In summary, it seems to me that preferred strategy is to train to produce adequate fatigue resistance in the fibres that are best suited to achieving optimal mechanical efficiency. However if one has less opportunity to train, or when racing over a distance that is longer than usual, it might make sense to increase time on stance to maximise the efficacy of conversion of metabolic energy to mechanical work despite some loss of mechanical efficiency.
The elasticity of tendons increases as the rate of application of force increases, so in general, the efficiency of elastic recoil of the tendon itself would be expected to be greater at shorter times on stance, though the as the rate of application of force increases a plateau would eventually be reached. However, perhaps more important than the plateau at high loading rates is the fact that recoil is a product of the concerted action of muscle and tendon. Tension is only created if the muscle contracts as the muscle-tendon unit is stretched. Therefore, if the rate of application of force is potentially too great for the muscle to bear without damage, it is likely that a protective mechanism will limit the amount of tension that is developed. Thus, it would be expected that the efficiency of elastic recoil will increase as time on stance decreases, but beyond a certain point the strength of the muscle contraction will cease to increase, and tension will no longer rise in proportion to the applied force. Thus elastic recoil will capture a smaller proportion of the energy of impact. I do not know of any measurements that establish the rate of loading that achieves maximum efficiency of elastic recoil during running. However, as in the above consideration of metabolic to mechanical conversion efficiency, it would appear that the ideal strategy for optimal efficiency is to develop muscle strength to the level required to cope with the loading rate required to give maximum mechanical efficiency.
These considerations suggest that the optimum strategy is to develop both strength and fatigue resistance of muscle fibres to a sufficient degree to allow the achievement of optimum mechanical efficiency. However in practice this might not be feasible, especially for recreational runners. In such situations it might be more efficient to adopt a somewhat longer time on stance even it this results in sacrifice some mechanical efficiency.
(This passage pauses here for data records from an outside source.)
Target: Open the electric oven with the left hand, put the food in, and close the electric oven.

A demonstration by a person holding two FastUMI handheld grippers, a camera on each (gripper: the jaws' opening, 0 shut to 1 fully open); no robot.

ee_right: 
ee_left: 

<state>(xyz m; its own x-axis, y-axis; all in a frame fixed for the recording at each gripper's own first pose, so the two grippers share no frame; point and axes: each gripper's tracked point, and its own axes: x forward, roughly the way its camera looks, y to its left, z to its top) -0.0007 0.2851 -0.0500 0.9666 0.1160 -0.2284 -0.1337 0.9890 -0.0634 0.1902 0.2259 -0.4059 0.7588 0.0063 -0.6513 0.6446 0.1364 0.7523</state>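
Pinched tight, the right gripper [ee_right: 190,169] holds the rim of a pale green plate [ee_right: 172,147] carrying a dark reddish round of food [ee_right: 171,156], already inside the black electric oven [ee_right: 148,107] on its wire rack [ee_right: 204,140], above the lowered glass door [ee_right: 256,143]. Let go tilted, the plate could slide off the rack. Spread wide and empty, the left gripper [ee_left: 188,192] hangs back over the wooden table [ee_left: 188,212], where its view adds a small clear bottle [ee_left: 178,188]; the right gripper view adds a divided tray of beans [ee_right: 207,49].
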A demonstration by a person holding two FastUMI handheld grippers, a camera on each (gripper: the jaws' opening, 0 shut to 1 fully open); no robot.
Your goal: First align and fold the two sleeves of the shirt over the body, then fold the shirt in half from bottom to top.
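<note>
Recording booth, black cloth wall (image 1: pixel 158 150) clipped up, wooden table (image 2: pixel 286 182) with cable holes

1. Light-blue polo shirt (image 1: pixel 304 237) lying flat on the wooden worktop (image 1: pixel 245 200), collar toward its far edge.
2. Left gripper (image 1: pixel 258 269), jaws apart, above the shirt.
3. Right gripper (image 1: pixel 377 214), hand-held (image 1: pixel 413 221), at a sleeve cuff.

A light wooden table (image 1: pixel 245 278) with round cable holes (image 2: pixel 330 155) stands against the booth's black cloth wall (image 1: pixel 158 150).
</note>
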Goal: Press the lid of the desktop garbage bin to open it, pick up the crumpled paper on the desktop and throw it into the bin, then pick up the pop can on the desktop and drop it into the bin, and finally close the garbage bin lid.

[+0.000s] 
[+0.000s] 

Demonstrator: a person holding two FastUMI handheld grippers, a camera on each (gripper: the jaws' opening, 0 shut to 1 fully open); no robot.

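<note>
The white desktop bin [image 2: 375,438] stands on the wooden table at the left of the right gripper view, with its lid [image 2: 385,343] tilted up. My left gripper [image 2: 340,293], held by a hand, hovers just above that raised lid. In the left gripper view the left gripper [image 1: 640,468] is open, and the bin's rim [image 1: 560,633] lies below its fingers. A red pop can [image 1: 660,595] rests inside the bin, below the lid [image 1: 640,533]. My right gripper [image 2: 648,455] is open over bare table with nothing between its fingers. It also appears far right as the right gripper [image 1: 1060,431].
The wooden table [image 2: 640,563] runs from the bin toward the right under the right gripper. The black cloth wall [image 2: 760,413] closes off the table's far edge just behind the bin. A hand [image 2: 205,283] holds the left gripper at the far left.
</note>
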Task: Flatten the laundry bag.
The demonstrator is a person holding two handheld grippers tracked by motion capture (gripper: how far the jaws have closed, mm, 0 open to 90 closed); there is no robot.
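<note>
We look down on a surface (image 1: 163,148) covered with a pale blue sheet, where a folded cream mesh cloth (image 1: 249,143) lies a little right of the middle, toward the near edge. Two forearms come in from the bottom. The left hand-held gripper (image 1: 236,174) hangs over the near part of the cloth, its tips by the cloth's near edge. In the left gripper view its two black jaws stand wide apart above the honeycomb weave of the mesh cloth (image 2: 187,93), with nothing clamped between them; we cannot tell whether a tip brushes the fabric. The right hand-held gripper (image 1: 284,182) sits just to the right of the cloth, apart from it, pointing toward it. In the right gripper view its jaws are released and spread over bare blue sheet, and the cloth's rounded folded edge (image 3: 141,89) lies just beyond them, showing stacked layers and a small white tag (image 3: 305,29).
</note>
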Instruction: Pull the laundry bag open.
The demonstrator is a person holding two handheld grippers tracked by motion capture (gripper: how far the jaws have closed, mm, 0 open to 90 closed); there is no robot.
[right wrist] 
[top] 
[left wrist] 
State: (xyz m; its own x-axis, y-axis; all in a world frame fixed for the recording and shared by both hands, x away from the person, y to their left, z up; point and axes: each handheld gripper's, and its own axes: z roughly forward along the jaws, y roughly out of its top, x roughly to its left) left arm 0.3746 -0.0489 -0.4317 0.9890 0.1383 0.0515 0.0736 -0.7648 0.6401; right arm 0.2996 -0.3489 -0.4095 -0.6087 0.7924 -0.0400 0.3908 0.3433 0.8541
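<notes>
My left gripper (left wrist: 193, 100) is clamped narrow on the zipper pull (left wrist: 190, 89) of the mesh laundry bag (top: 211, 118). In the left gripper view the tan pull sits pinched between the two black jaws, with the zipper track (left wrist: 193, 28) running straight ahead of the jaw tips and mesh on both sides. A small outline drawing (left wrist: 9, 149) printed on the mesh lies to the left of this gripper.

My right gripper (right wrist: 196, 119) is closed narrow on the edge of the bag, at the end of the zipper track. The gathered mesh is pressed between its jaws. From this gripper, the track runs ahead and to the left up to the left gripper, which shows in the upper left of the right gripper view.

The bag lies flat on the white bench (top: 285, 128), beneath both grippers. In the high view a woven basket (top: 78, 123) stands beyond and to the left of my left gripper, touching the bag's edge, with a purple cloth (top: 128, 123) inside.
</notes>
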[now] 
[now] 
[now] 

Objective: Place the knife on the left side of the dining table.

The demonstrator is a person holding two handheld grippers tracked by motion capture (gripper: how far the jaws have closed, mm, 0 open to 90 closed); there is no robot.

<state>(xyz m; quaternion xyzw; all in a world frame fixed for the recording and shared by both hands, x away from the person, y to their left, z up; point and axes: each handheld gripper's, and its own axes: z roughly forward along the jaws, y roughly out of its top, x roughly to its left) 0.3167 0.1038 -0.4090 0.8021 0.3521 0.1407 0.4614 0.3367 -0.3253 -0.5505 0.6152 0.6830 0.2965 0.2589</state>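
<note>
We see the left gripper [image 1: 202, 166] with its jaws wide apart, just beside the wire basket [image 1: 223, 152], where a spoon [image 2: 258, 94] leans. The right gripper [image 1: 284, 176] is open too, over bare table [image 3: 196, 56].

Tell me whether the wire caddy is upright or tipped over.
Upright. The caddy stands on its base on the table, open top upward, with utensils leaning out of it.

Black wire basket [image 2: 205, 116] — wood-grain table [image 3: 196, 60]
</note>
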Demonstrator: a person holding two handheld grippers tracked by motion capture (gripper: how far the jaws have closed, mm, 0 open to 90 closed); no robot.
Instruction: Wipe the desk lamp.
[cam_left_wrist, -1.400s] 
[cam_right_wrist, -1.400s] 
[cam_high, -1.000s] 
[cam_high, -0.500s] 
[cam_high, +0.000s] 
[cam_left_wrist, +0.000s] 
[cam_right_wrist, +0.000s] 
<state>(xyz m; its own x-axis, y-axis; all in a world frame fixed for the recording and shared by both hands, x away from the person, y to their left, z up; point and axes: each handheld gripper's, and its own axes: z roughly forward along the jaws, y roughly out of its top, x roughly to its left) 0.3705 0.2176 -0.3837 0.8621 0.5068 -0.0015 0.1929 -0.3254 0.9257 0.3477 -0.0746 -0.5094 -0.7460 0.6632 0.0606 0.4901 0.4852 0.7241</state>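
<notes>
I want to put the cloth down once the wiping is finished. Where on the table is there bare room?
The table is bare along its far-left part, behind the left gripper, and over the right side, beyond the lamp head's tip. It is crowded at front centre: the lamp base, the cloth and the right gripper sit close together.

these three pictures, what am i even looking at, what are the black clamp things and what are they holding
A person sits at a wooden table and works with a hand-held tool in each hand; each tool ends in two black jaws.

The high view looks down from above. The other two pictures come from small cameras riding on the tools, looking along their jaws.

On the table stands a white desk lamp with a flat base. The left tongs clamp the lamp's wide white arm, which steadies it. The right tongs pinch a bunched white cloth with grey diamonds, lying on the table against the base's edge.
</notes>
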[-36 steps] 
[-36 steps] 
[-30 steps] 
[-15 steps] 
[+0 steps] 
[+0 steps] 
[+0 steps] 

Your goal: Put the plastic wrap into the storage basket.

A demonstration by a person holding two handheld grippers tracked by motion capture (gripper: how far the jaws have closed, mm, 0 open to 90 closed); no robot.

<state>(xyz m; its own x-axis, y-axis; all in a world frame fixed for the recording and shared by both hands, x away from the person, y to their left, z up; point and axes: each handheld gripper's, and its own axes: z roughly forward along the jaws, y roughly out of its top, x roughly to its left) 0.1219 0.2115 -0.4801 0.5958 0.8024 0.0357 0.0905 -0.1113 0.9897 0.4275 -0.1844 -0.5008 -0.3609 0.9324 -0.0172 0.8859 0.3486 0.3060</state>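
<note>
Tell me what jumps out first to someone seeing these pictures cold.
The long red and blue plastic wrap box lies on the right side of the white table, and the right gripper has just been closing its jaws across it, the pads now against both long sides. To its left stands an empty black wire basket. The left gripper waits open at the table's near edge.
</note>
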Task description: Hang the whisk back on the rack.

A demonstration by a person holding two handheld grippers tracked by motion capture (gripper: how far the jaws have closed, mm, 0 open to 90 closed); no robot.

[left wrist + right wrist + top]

At running speeds around 4 m/sec or higher, the greatest mechanical efficiency is likely to be achieved by aiming for a relatively short time on stance, achieved by employing a greater peak vGRF. Furthermore, increasing cadence from 180 to 200 steps per minute would also be expected to produce a small some gain in efficiency, but the increased cost of repositioning the limbs nullifies some of the potential gain from reduced braking cost. At higher speeds, this antagonism of the potential benefit of increased cadence becomes even more marked.
The increased in peak vGRF required to achieve a shorter time on stance (at constant cadence) comes the price of greater stress on the muscles. At least for the recreational runner, and perhaps even for professional athletes running very long distances, it might be preferable to sacrifice some of the potential gain in mechanical efficiency by employing a somewhat longer time on stance.